Strikes crippled Britain's rail network on Thursday as union bosses, train operating firms and the government faced off over demands that workers' pay increases keep pace with surging inflation.
A spike in the cost of food and fuel is pushing many household budgets to the brink and is driving trade unions to demand higher pay increases for their members. The government has urged wage restraint to avoid an inflationary spiral.
Unions formed picket lines around rail stations for the second day this week and warned of more industrial action unless a deal can be reached to improve pay and avoid redundancies.
"We'll continue to talk to the companies about everything that's been put on the table and we'll review that and see if and when there needs to be a new phase of industrial action," Mick Lynch, secretary-general of the Rail, Maritime and Transport Workers (RMT), told the BBC.
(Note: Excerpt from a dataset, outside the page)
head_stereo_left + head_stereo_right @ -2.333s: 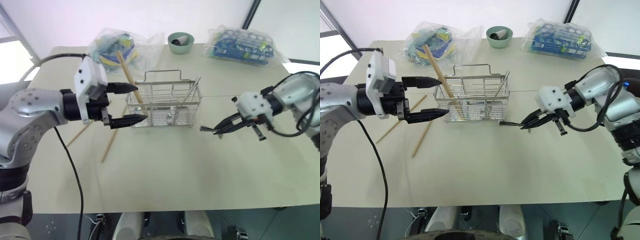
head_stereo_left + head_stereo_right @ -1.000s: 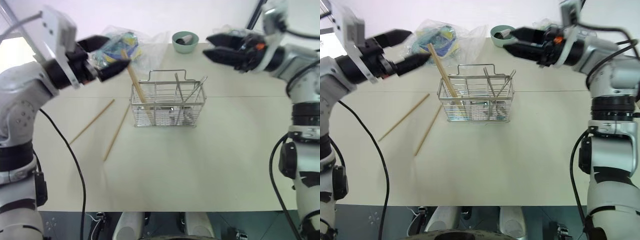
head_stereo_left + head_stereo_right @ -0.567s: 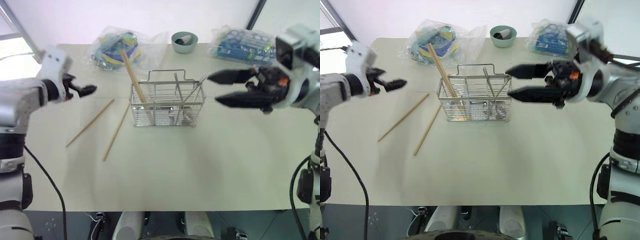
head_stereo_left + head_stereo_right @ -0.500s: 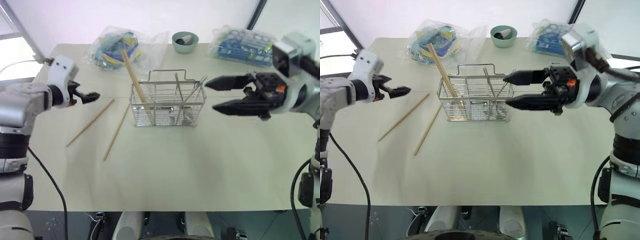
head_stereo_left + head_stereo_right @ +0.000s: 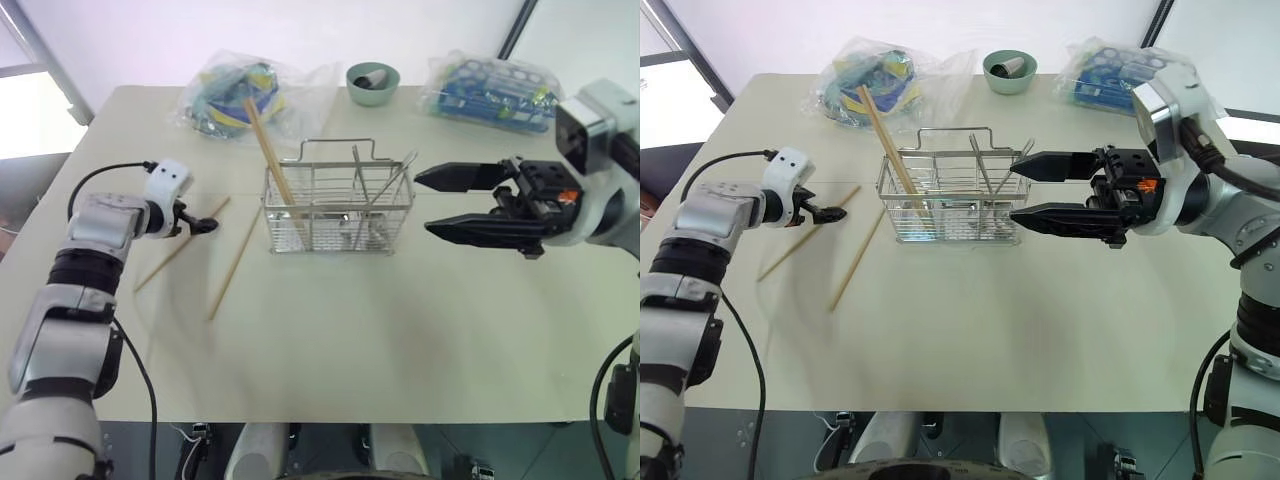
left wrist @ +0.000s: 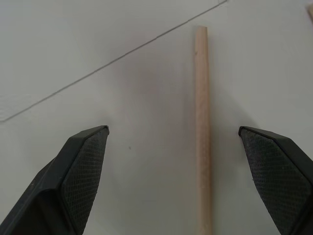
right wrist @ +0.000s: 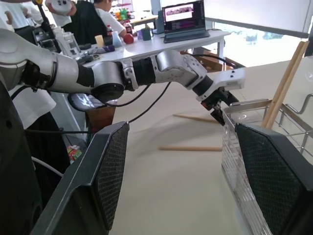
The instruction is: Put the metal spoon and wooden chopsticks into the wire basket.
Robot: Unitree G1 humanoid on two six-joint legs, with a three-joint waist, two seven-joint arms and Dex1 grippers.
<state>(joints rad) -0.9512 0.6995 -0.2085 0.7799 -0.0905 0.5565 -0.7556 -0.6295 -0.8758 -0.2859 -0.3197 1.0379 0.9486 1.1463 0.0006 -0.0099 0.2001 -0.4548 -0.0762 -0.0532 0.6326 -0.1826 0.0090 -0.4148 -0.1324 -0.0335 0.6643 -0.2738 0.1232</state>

"But if we don't get a settlement, it's extremely likely that there will be."
Although talks are ongoing, a third day of strikes is planned for Saturday. Other industries are also moving towards industrial action in what unions say could be a "summer of discontent".
The government has criticised the strikes, calling them counterproductive and most damaging for those on low incomes who depend on public transport and are unable to work from home.
Later on Thursday, ministers will set out planned changes to a law that would make it easier for businesses to use temporary staff, in a move designed to minimise the impact of strike action.
"Once again trade unions are holding the country to ransom by grinding crucial public services and businesses to a halt. The situation we are in is not sustainable," Business Secretary Kwasi Kwarteng said.
"Repealing these 1970s-era restrictions will give businesses freedom to access fully skilled staff at speed, all while allowing people to get on with their lives uninterrupted to help keep the economy ticking."